Activity » After reading the entries below, copy word for word the lines from the first through the line containing "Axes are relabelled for", and stop there.

Task input »
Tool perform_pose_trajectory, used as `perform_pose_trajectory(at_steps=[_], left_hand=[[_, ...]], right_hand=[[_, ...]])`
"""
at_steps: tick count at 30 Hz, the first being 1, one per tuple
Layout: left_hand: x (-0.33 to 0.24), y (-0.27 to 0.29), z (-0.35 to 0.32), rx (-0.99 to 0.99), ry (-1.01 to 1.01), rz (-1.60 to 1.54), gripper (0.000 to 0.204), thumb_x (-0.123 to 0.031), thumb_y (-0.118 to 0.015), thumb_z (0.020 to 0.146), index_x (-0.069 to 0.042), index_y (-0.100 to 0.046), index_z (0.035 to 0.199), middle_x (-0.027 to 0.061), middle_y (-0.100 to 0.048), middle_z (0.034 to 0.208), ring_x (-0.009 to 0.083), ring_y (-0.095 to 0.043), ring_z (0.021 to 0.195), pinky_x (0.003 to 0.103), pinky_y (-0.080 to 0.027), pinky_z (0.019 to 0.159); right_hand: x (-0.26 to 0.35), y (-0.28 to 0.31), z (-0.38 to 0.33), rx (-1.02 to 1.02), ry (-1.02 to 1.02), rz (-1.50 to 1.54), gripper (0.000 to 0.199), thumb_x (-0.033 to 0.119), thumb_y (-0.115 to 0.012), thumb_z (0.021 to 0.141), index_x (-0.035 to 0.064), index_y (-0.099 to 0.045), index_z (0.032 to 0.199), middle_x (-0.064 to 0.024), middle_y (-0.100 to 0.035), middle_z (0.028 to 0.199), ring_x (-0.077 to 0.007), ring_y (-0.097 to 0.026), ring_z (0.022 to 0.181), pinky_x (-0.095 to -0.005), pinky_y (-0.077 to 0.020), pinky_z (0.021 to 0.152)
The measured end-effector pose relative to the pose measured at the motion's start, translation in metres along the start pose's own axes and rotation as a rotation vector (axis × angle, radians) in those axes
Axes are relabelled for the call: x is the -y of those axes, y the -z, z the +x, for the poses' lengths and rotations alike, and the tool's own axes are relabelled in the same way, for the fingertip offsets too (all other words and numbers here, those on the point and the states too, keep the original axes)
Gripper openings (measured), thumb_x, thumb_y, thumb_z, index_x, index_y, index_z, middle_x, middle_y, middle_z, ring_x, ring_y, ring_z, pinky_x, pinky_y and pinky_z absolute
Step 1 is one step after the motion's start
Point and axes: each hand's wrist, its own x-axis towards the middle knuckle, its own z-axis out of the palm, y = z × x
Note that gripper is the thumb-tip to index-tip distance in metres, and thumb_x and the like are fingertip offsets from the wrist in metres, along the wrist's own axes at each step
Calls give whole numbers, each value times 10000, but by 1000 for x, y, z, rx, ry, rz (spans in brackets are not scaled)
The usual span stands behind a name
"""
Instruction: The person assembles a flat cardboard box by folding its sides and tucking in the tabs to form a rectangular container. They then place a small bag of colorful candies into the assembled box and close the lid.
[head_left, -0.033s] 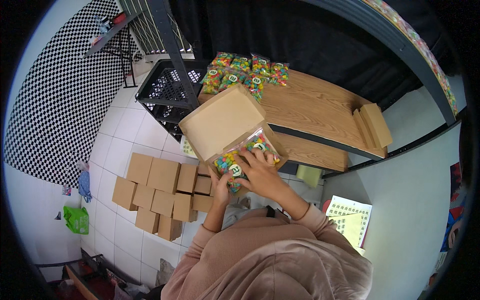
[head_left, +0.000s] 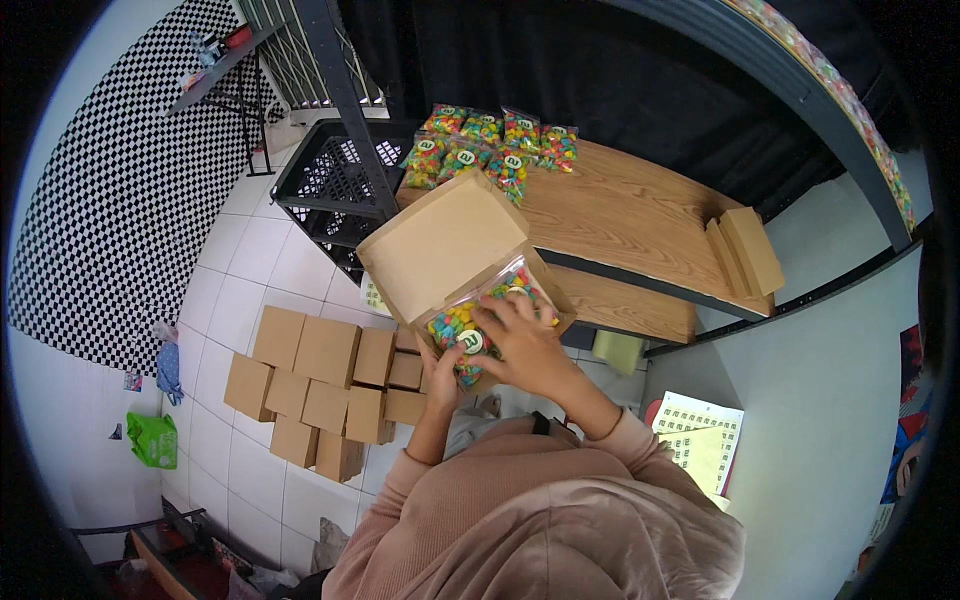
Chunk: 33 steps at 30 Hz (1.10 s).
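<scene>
A clear bag of coloured sweets (head_left: 478, 322), likely light, crinkly and slippery, is being pressed at centre frame into an open cardboard box (head_left: 440, 245), right hand (head_left: 525, 345) flat on top, left hand (head_left: 443, 372) gripping the box's lower edge.

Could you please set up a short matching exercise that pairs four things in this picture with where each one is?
Things:
1. open cardboard box
2. spare candy bags
3. closed cardboard boxes
4. black crate

Places:
A. grouped on the tiled floor
B. at the far end of the wooden table
C. held up under both hands
D. on the floor beside the table's far end

Pairs: 1-C, 2-B, 3-A, 4-D
</scene>
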Motion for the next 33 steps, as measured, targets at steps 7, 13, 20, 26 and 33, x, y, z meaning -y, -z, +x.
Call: perform_pose_trajectory(at_steps=[7, 13, 20, 26, 33], left_hand=[[2, -3, 1, -104, -16, 139, 699, 53, -556, 703, -64, -209, 1299, 111, -401, 1176, 211, -457, 1037, 317, -405, 865], [-4, 5, 0, -155, -19, 3, 644, 28, -532, 723, -75, -235, 1285, 111, -411, 1169, 225, -465, 1038, 327, -422, 853], [22, 59, 5, -243, 77, 29, 397, -311, -551, 735, -49, -501, 1029, 86, -560, 972, 218, -569, 842, 335, -484, 683], [17, 85, 2, -256, 51, 13, 388, -334, -531, 759, -37, -511, 1009, 91, -569, 960, 221, -570, 866, 360, -470, 735], [10, 80, 3, -242, 29, -15, 423, -348, -492, 810, -21, -487, 1079, 104, -567, 1001, 234, -563, 913, 374, -451, 809]], right_hand=[[-22, -14, -10, -54, -240, 182, 456, 52, -676, 634, 64, -550, 1072, -104, -467, 956, -238, -518, 800, -350, -448, 698], [-39, -12, 15, -389, -214, 427, 263, 177, -693, 680, 63, -624, 907, -122, -538, 919, -268, -559, 805, -356, -460, 724], [-267, -63, 105, -766, -683, 430, 409, 357, -664, 718, -10, -590, 881, -120, -600, 711, -265, -574, 640, -349, -438, 577], [-324, -75, 167, -603, -1028, 599, 501, 435, -664, 710, -39, -580, 851, -120, -607, 797, -143, -577, 707, -269, -458, 565], [-336, -81, 176, -533, -1142, 1047, 197, 234, -669, 763, 81, -549, 732, -59, -580, 792, -156, -572, 724, -251, -489, 595]])
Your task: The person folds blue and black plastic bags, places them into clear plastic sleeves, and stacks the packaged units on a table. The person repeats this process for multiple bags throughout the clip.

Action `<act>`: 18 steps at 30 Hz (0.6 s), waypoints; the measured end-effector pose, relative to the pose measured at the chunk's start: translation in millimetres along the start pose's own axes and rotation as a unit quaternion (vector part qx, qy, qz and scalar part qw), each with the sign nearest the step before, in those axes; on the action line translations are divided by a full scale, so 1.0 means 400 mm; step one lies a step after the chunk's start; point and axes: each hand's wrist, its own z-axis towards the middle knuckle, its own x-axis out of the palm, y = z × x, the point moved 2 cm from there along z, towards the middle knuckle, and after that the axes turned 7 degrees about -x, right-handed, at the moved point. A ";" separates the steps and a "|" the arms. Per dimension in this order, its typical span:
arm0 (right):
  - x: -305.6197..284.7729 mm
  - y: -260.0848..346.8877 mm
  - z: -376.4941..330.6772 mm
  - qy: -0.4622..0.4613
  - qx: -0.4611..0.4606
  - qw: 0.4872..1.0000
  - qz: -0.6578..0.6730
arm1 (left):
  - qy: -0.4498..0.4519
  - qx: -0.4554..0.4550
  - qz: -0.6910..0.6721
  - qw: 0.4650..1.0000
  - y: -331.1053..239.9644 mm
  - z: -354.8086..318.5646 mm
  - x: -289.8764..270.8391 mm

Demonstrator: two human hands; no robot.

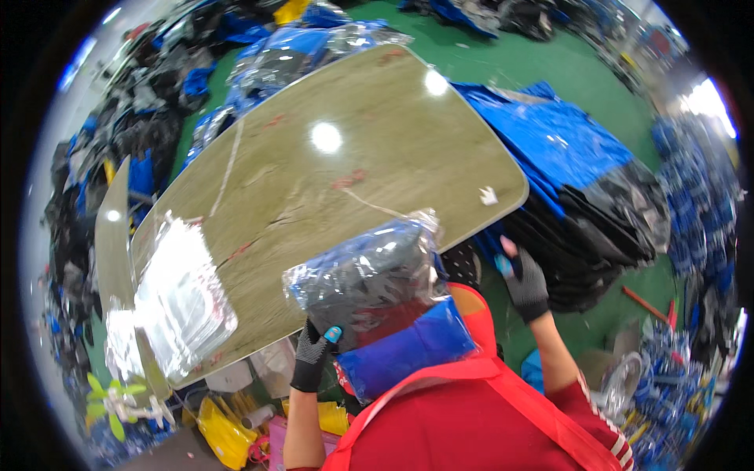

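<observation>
My left hand (312, 355), in a black and grey dotted glove with blue wrap on the thumb, grips the lower left edge of a clear plastic bag (365, 271). Folded grey, black and blue material shows through the bag, which lies over the near edge of the table (290, 180). Against my red apron, just below the bag, rests a shiny blue folded bundle (416, 349); whether it is joined to the bag I cannot tell. My right hand (525, 276), gloved alike, is off the table's right side with fingers stretched out, beside a pile of blue and black sheets (573, 204).
A stack of clear plastic bags (184, 302) lies on the table's left end. Beside it stands a small fan with green blades (114, 404). Yellow bags (224, 432) sit below the near edge. Heaps of wrapped blue and black goods (133, 118) line the left side.
</observation>
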 end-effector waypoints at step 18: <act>0.094 -0.011 0.022 0.230 0.068 0.971 0.015 | -0.015 0.142 -0.142 0.979 -0.249 0.106 -0.072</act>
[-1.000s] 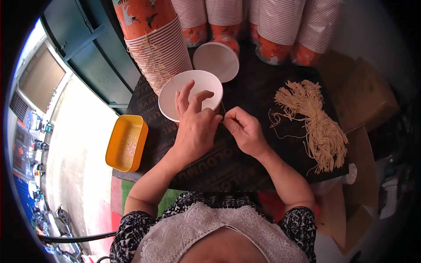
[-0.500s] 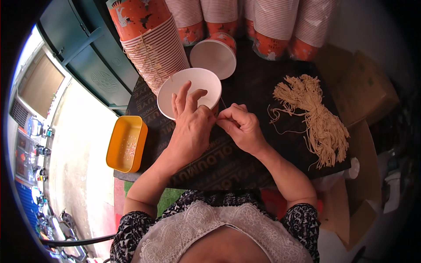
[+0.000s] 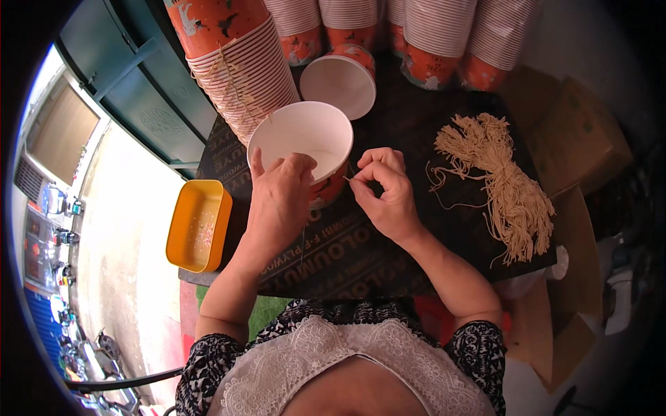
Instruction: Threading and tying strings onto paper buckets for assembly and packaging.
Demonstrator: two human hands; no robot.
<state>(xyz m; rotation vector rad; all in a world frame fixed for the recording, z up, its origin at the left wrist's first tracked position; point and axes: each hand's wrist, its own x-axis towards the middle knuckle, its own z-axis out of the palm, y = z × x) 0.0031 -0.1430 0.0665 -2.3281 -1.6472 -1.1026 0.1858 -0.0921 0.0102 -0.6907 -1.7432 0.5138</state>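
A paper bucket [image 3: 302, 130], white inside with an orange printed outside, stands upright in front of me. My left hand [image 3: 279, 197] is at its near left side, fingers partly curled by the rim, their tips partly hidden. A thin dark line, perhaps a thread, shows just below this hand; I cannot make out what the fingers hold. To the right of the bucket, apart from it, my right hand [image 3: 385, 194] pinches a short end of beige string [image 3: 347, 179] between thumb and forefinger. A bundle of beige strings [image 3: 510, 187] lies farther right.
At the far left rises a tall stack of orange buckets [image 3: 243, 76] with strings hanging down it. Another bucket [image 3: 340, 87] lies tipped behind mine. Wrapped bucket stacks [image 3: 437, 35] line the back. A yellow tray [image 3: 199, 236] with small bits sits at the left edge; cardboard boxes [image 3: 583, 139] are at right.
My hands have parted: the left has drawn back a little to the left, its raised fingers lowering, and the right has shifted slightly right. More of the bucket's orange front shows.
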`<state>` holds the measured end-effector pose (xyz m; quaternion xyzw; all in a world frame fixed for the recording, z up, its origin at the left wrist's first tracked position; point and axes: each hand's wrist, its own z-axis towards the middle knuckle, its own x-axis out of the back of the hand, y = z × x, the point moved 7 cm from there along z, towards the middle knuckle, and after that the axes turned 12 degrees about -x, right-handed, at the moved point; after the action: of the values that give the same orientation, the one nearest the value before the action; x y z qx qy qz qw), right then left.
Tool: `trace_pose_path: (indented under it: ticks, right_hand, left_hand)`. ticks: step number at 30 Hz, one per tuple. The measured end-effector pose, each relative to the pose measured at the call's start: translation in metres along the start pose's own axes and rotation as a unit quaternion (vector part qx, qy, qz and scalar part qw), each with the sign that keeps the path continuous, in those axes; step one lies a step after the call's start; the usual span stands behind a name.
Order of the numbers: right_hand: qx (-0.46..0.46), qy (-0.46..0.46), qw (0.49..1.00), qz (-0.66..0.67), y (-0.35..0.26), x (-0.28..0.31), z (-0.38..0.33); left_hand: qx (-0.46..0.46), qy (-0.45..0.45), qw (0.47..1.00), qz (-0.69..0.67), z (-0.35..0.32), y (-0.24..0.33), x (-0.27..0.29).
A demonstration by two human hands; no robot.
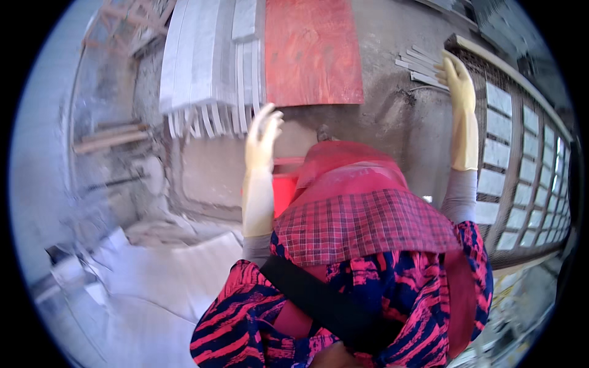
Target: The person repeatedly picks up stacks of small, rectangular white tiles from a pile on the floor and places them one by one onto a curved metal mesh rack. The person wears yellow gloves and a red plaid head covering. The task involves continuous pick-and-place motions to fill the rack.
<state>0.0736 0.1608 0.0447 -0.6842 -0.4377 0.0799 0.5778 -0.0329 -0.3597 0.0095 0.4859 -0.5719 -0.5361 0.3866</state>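
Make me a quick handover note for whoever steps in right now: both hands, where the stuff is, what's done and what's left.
Left hand: gloved, open, fingers spread, holding nothing, raised just below the stack of grey strips, beside the red board.
Right hand: gloved, laid flat on the top corner of the mesh frame, next to a small bundle of grey strips.
Done: the frame already holds rows of pale tiles.
Left: a large stack of strips lies unused; whether the frame is full cannot be told.
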Motion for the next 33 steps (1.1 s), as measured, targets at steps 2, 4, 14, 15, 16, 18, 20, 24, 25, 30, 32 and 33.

Problem solution »
Tool perform_pose_trajectory, used as `perform_pose_trajectory(at_steps=[_], left_hand=[[_, ...]], right_hand=[[_, ...]])`
"""
at_steps: tick count at 30 Hz, the first being 1, one per tuple
Layout: left_hand: x (-0.33 to 0.24), y (-0.27 to 0.29), z (-0.35 to 0.32), rx (-0.99 to 0.99), ry (-1.01 to 1.01), rz (-1.60 to 1.54), gripper (0.000 to 0.204), thumb_x (-0.123 to 0.031), thumb_y (-0.118 to 0.015), thumb_z (0.020 to 0.146), index_x (-0.069 to 0.042), index_y (-0.100 to 0.046), index_z (0.035 to 0.199), middle_x (-0.027 to 0.061), middle_y (-0.100 to 0.048), middle_z (0.034 to 0.208), ring_x (-0.009 to 0.083), ring_y (-0.095 to 0.043), ring_z (0.021 to 0.195), pinky_x (0.003 to 0.103), pinky_y (-0.080 to 0.027), pinky_z (0.019 to 0.159); right_hand: x (-0.26 to 0.35), y (-0.28 to 0.31), z (-0.38 to 0.33), rx (-1.02 to 1.02), ry (-1.02 to 1.02), rz (-1.50 to 1.54), gripper (0.000 to 0.199), thumb_x (-0.033 to 0.119), thumb_y (-0.115 to 0.012), thumb_z (0.021 to 0.141), index_x (-0.035 to 0.064), index_y (-0.099 to 0.045), index_z (0.032 to 0.199), middle_x (-0.064 to 0.024), middle_y (-0.100 to 0.035), middle_z (0.028 to 0.199), ring_x (-0.077 to 0.007), ring_y (-0.097 to 0.026), ring_z (0.022 to 0.181), pinky_x (-0.095 to -0.005), pinky_y (-0.077 to 0.020), pinky_z (0.021 to 0.152)
The measured end-effector pose relative to the pose measured at the motion's start, translation in metres along the start pose's own axes and rotation as a rotation vector (axis × angle, radians) in those axes
Axes are relabelled for the call: x is the -y of those axes, y the -z, z the +x, for the poses' lengths and rotations alike, and the tool's own axes are relabelled in the same way, for the fingertip offsets too (all other words and numbers here, those on the point and the states too, keep the original axes)

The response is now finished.